Этой зимой стояли на всем побережье холода, с ветром и градом, с дождем, заливавшим потоками улицы; море вздувалось и шло на берег. И вот однажды Карелов и Вера вышли на дорогу смотреть автомобильные гонки. Шел дождь — давно уже, и все было мокро. Из-за далекого поворота, где еще был город, временами доносился рев толпы, а здесь, у дороги, стояло всего несколько мокрых прохожих, несколько неподвижных зонтиков. Над колесами гоночных машин с шипением взлетали водяные смерчи, оголтелые гонщики резали воду и воздух.
— Вы не думаете, что есть люди, которым нельзя безнаказанно друг с другом встречаться? — спросил Карелов, а она все смотрела на дорогу и считала машины: седьмая, восьмая, девятая.
— Да. Наверное.
— Что-то должно произойти.
— Да.
Десятая, одиннадцатая. Двенадцатую занесло, но она выпрямилась и помчалась дальше. «Зачем он это все говорит?» — подумала она.
— Вы понимаете, когда говорят, что счастье, как воздух, его не чувствуешь? — спросил Карелов, беря ее за руку.
— Нет. Кажется, нет.
— И я нет. Я думаю, если бы у меня было счастье, я бы все время его чувствовал, я бы хотел его чувствовать.
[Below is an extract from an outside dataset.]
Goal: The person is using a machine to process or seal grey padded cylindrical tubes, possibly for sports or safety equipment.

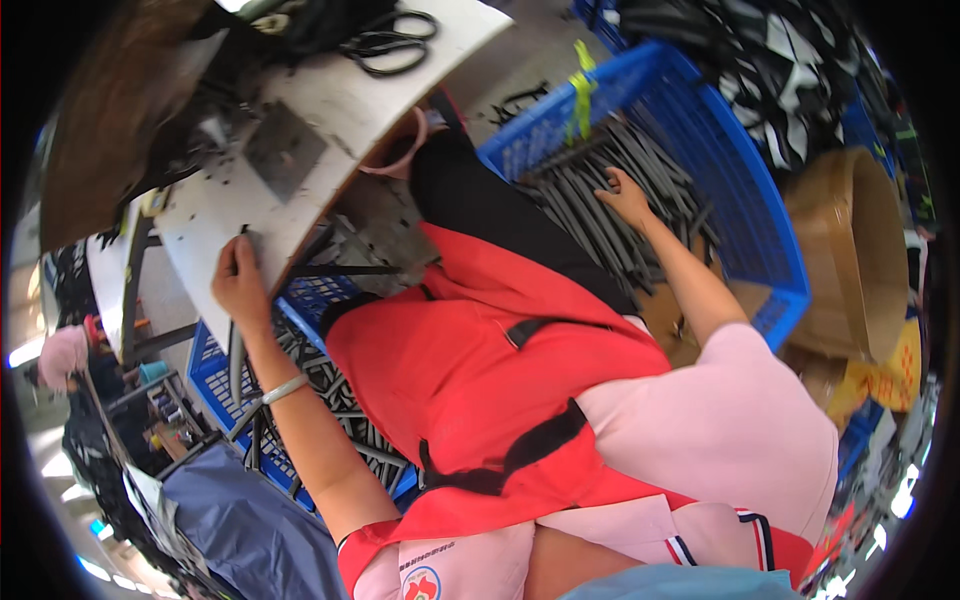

Я бы никогда не согласился к нему привыкнуть.
— А оно у вас было? — спросила она и вдруг зашагала к дому.
— Ну, конечно, нет, — сказал Карелов, идя за ней, и с диким жужжаньем мотора промчался еще один гоночный автомобиль.
— Я чувствую счастье иногда, как удушье, — сказала она у самого дома. — Но главный секрет…
Он остановился.
— Главный секрет, это понять, что одна я на свете незаменима, а все остальное можно подтасовать.
Она пошла по саду, в гору.
— Это не так, — сказал он.
Она сделала движение рукой, не оглядываясь.
— Это не так! — настойчиво, с силой повторил он. Но она скрылась в доме.
В тишине нижнего этажа было слышно, как Лизи листает в гостиной страницы модного журнала, разговаривает с черненьким своим шпицем. Вера прошла к себе, и в раннем комнатном сумраке стала расчесывать волосы. Что-то затрещало под гребнем, и искры с сухим, коротким звуком посыпались во все стороны.